The Hindley-Milner type system

After defining the HM type system by describing a syntax-driven deduction system that makes precise what expressions have what type (if any), we consider an implementation of the type inference method called algorithm J. Because it remains open whether algorithm J indeed realises the initial deduction system, a less efficient implementation, called algorithm W, is introduced.

A type system may be formally described by syntax rules that fix a language for expressions, types, etc. From that, type rules dicate how expressions and types are related.

Syntax

The syntax has two levels: term-level and type-level.

  • term-level:

    • (term) expression

    • (term) variable

    • (term) parameter

    • (term) argument

    • (term) value

    • (term) constant

    • (term) literal

    • (term) function

    • ground term

    • (term) λ-abstraction, λ

    • (term) λ-application

    • let-binding

  • type-level:

    • type expression

    • type variable

    • type parameter

    • type argument

    • type value

    • type constant

    • type function

    • ground type

    • type abstraction Λ

    • type application

    • type constructor

    • monomorphic type

    • polymorphic type

    • monotype

    • polytype

    • type schema

    • parametric type

    • non-parametric types

    • primitive types

    • non-parametric primitive types

    • polytypism (genericity)

Terms

The terms to be typed are exactly those of the λ-calculus: variables, λ-application, λ-abstraction, extended with let-expressions.

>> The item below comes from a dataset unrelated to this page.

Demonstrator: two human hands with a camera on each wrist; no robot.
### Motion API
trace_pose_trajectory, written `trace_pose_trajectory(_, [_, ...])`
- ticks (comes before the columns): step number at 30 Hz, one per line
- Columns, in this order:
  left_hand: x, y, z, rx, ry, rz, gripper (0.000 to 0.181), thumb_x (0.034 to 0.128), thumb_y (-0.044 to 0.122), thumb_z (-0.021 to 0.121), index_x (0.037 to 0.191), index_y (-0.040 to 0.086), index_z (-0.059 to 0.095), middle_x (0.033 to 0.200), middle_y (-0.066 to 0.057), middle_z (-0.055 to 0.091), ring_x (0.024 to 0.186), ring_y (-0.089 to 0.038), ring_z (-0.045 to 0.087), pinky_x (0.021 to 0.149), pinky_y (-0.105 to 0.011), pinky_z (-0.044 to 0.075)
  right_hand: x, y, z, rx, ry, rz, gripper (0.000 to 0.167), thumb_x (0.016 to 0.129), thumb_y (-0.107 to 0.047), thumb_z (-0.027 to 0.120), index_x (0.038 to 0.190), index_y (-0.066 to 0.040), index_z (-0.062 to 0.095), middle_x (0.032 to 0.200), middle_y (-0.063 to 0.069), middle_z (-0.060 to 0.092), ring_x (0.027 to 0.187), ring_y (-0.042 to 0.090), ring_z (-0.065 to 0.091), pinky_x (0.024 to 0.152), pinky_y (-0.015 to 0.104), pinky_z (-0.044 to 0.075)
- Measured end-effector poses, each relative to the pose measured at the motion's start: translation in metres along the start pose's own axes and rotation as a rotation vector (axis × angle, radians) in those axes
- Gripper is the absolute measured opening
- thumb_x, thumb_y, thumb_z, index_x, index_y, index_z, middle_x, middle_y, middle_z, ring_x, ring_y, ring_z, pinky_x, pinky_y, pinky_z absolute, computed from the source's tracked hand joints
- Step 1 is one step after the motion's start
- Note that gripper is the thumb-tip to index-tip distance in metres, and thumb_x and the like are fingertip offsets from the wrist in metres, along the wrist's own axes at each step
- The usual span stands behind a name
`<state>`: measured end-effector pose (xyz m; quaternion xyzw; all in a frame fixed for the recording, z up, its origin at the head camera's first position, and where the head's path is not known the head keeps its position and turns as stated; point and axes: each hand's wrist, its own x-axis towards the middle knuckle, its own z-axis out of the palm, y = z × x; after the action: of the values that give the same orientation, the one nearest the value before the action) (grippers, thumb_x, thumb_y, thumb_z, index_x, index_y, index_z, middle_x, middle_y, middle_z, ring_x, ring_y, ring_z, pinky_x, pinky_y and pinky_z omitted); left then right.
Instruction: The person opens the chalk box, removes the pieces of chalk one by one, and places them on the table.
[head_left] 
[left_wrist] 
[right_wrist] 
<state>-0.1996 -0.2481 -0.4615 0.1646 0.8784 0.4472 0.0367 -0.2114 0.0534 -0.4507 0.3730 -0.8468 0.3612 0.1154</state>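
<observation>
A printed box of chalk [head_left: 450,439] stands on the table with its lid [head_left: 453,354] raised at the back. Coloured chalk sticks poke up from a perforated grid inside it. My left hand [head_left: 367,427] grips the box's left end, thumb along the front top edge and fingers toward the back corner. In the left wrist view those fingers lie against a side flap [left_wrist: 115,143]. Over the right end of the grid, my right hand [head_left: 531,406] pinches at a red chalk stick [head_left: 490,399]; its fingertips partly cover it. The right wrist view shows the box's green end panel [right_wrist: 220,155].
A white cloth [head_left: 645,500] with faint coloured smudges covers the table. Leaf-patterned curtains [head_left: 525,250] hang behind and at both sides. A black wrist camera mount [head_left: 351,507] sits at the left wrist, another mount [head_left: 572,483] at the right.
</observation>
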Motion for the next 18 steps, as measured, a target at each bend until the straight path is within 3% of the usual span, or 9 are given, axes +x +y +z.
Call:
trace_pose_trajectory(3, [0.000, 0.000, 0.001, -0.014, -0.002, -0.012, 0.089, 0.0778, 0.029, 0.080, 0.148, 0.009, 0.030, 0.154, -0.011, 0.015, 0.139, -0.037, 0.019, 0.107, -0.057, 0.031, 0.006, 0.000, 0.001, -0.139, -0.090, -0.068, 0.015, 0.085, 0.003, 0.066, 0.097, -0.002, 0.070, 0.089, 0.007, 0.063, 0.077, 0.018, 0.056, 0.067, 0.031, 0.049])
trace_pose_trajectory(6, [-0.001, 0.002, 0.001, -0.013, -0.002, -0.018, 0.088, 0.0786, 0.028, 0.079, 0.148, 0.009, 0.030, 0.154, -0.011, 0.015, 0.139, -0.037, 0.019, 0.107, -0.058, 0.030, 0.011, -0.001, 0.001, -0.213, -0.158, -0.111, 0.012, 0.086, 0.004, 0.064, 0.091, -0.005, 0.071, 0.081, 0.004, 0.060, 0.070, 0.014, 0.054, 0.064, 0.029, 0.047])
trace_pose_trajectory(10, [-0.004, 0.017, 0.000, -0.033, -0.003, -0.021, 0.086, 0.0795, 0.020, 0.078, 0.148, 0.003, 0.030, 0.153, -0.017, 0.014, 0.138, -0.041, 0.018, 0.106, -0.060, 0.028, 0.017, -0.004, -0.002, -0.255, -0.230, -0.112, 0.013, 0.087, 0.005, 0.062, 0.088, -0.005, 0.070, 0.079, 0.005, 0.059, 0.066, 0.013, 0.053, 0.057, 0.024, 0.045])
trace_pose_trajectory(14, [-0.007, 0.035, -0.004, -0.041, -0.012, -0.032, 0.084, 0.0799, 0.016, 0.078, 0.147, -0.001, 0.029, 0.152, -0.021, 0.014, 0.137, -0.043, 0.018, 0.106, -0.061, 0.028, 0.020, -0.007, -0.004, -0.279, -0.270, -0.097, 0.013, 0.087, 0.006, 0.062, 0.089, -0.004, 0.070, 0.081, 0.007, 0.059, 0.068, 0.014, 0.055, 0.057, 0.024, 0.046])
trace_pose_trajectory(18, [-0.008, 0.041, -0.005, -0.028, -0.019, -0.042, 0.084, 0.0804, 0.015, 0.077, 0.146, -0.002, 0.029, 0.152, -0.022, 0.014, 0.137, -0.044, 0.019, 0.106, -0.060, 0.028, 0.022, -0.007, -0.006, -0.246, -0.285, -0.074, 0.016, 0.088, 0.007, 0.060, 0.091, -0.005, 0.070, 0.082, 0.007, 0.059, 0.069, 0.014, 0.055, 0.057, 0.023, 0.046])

Parentheses are used for disambiguition. Application is left-associative (left-binding) and binds stronger than both abstraction and let-in expression.

terms:
  e := x                      variable
     | e₁ e₂                  application
     | λ x . e                abstraction
     | let x = e₁ in e₂       let-binding

Types

Types are syntactically split into two groups: monotypes and polytypes. Polytypes are either monotypes or type schemas (quantified types).

monotypes:
  τ := α                     type variable
     | C τ … τ               type application
     | τ -> τ                type abstraction

polytypes:
  σ := τ
     | forall α. σ            type schema

Monotypes

  • monotypes always designate a particular concrete type

  • monotypes τ are syntactically represented as terms

Monotypes include

  • type constants: Int or String (base types)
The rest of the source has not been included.